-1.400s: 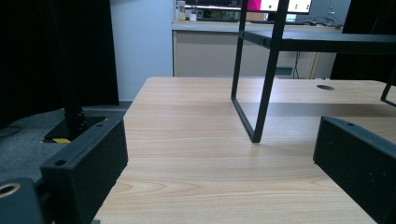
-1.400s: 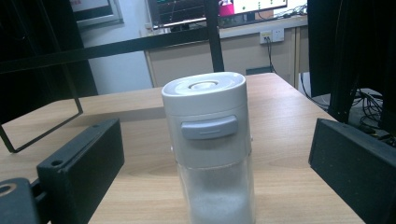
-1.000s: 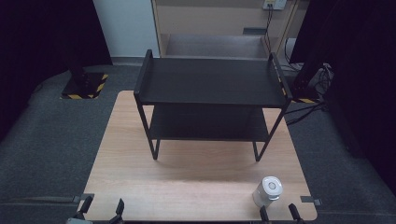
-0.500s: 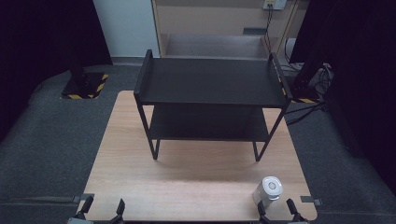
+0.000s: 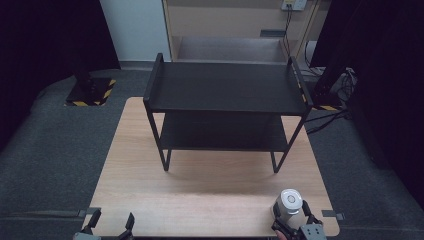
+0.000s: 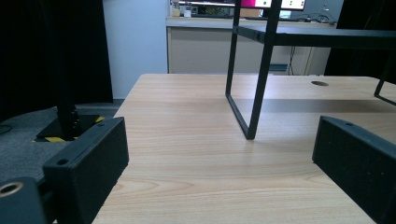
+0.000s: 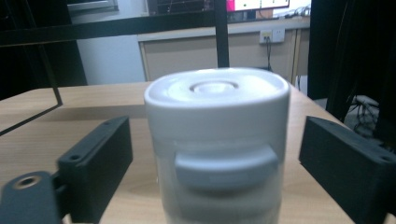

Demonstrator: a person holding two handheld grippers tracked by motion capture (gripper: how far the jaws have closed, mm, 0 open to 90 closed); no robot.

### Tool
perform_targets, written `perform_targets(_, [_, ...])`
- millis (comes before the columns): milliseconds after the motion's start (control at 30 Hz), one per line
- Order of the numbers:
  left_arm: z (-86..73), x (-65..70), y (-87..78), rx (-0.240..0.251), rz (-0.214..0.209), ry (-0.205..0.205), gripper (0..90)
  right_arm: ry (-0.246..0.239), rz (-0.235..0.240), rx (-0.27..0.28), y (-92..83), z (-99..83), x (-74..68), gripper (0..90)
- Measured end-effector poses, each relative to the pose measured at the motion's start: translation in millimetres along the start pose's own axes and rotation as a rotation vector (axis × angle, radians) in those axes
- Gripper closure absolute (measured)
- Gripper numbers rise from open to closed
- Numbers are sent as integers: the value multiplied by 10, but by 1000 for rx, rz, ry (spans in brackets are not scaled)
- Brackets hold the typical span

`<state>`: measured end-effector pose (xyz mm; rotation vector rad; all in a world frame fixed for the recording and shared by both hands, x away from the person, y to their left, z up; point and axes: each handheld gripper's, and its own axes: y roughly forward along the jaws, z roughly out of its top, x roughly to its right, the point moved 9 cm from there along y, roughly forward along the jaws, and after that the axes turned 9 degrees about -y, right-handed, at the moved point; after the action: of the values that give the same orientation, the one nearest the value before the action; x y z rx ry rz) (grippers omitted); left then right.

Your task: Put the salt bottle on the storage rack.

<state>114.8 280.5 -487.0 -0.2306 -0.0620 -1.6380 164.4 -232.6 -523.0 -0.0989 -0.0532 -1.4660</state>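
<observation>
Rack: we see a black two-tier shelf rack (image 5: 226, 95) standing mid-tabletop.
Tabletop: we see light wood (image 5: 150, 170).
Floor: grey carpet (image 5: 45, 150).

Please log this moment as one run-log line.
right tool: jaws just closing around white canister, gaps both sides, no grip yet | left tool: open, nothing between | black rack: both shelves bare

Black blocky tongs (image 7: 215, 163), screw holes.

A white-lidded jar (image 7: 217, 149) stands on the desk (image 7: 42, 105) between the closing black fingers (image 7: 95, 161) (gaps either side).
</observation>
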Motion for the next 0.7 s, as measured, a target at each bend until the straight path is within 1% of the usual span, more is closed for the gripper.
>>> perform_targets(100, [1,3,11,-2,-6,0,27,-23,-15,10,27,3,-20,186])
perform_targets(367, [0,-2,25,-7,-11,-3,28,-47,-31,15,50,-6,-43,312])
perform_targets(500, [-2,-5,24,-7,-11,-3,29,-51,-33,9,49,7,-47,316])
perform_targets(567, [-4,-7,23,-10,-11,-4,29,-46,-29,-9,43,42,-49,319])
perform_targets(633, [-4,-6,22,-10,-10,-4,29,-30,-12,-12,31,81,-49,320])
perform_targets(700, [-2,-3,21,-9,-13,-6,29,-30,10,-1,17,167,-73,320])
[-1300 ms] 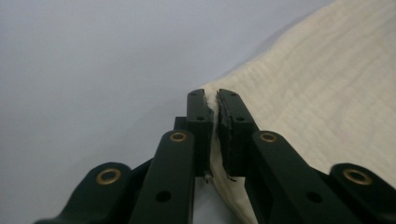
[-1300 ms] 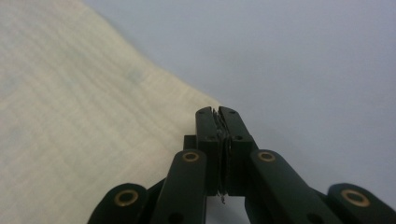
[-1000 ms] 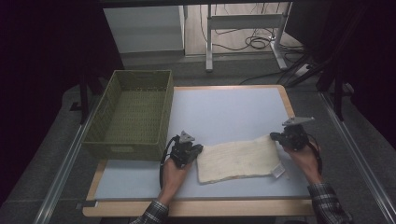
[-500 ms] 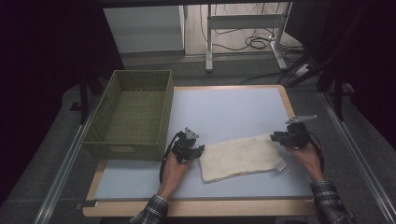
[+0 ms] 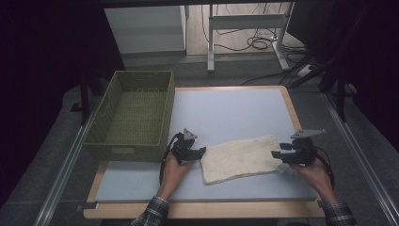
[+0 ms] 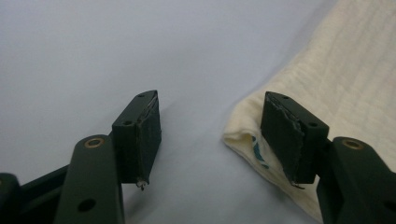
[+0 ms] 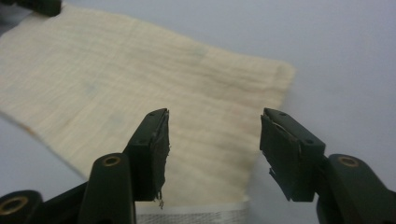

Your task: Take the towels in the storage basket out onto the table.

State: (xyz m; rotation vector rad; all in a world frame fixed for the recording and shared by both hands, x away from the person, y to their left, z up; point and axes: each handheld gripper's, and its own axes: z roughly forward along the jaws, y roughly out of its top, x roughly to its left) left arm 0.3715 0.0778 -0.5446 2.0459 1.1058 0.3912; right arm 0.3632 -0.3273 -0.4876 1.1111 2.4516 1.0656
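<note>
A folded cream cloth (image 5: 240,157) lies flat on the pale blue table (image 5: 226,113). My left gripper (image 5: 201,151) rests at its left end. In the left gripper view this gripper (image 6: 212,126) has just been opening, and the cloth's corner (image 6: 327,70) lies loose between the jaws beside the right pad. My right gripper (image 5: 275,154) is at the cloth's right end. It (image 7: 212,140) has also just been opening, and its jaws stand apart just above the cloth (image 7: 140,84) without pressing on it. A white label (image 7: 191,217) shows at the cloth's near edge.
A green woven basket (image 5: 131,113) stands along the table's left side, close behind my left hand. The table's wooden rim (image 5: 202,209) runs along the near edge. Desk legs and cables (image 5: 254,42) lie on the floor beyond the table.
Both grippers went from shut on the cloth's ends to open, letting the cloth go. My right hand drew a little toward the near edge. The cloth stayed in place.
</note>
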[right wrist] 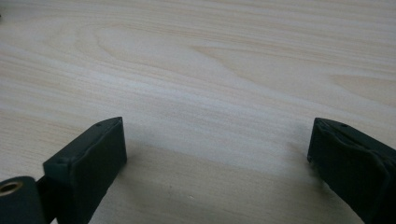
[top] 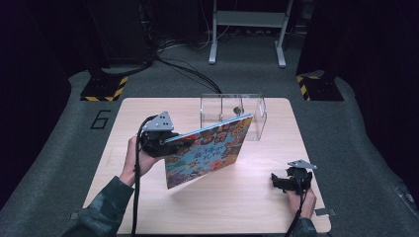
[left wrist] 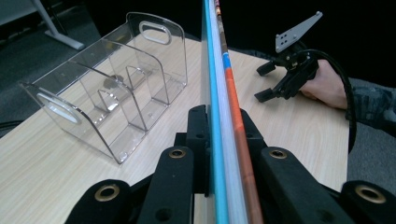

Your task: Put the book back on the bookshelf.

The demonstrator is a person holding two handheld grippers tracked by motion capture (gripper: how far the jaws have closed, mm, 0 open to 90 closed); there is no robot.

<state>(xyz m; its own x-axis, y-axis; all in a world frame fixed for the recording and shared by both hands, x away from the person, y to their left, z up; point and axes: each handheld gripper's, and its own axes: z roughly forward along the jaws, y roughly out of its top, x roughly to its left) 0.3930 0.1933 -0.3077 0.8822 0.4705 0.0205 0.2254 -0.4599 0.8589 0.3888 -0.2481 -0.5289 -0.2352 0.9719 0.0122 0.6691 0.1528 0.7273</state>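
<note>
High view: a colourful picture book [top: 207, 150] hangs tilted above the counter [top: 148, 108], clamped at its edge by the left hand-held gripper [top: 170, 140], just before the clear acrylic organizer [top: 257, 116]. The right hand-held gripper [top: 282, 181] rests on the counter, jaws apart and empty.
</note>
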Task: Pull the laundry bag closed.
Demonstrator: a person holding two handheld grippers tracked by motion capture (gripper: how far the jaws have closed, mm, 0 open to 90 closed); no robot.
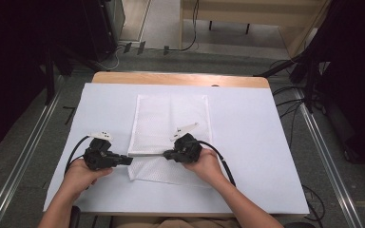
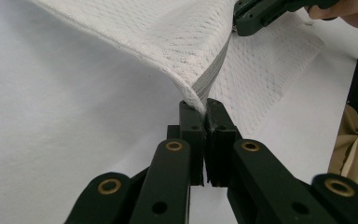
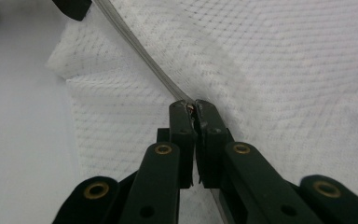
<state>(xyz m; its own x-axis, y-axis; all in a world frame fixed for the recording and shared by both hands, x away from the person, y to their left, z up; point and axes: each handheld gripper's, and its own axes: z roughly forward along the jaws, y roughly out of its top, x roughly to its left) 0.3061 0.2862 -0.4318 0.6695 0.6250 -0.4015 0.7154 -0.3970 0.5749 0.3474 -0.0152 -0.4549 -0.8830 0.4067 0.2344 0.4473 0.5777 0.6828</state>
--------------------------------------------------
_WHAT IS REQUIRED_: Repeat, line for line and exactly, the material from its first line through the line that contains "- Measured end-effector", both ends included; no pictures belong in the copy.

_OUTPUT_:
-1.400s: 
-1.400s: 
-1.000s: 
-0.500s: 
+0.000s: 
+0.000s: 
+0.000s: 

Demonstrator: a person holding two handheld grippers tracked by motion capture (gripper: how far the jaws have closed, mm, 0 open to 90 closed); no robot.

### Tool
perform_targets, written `perform_targets(_, [_, ...])`
- millis (comes before the columns): milliseconds after the motion's start (control at 30 Hz), one per line
- Order of the numbers:
  left_arm: z (-86..73), x (-65..70), y (-87..78), rx (-0.240..0.251), rz (-0.214..0.209), ry (-0.205..0.205), gripper (0..90)
  right_arm: ry (-0.246..0.239), rz (-0.235..0.240), rx (-0.27..0.28), y (-92..83), z (-99..83), x (-74..68), gripper (0..90)
- Measured end-effector poses, each relative to the pose measured at the motion's start: translation in millimetres along the start pose's own axes and rotation as a rotation vector (axis × angle, radians) in those axes

Nothing further is needed for this answer.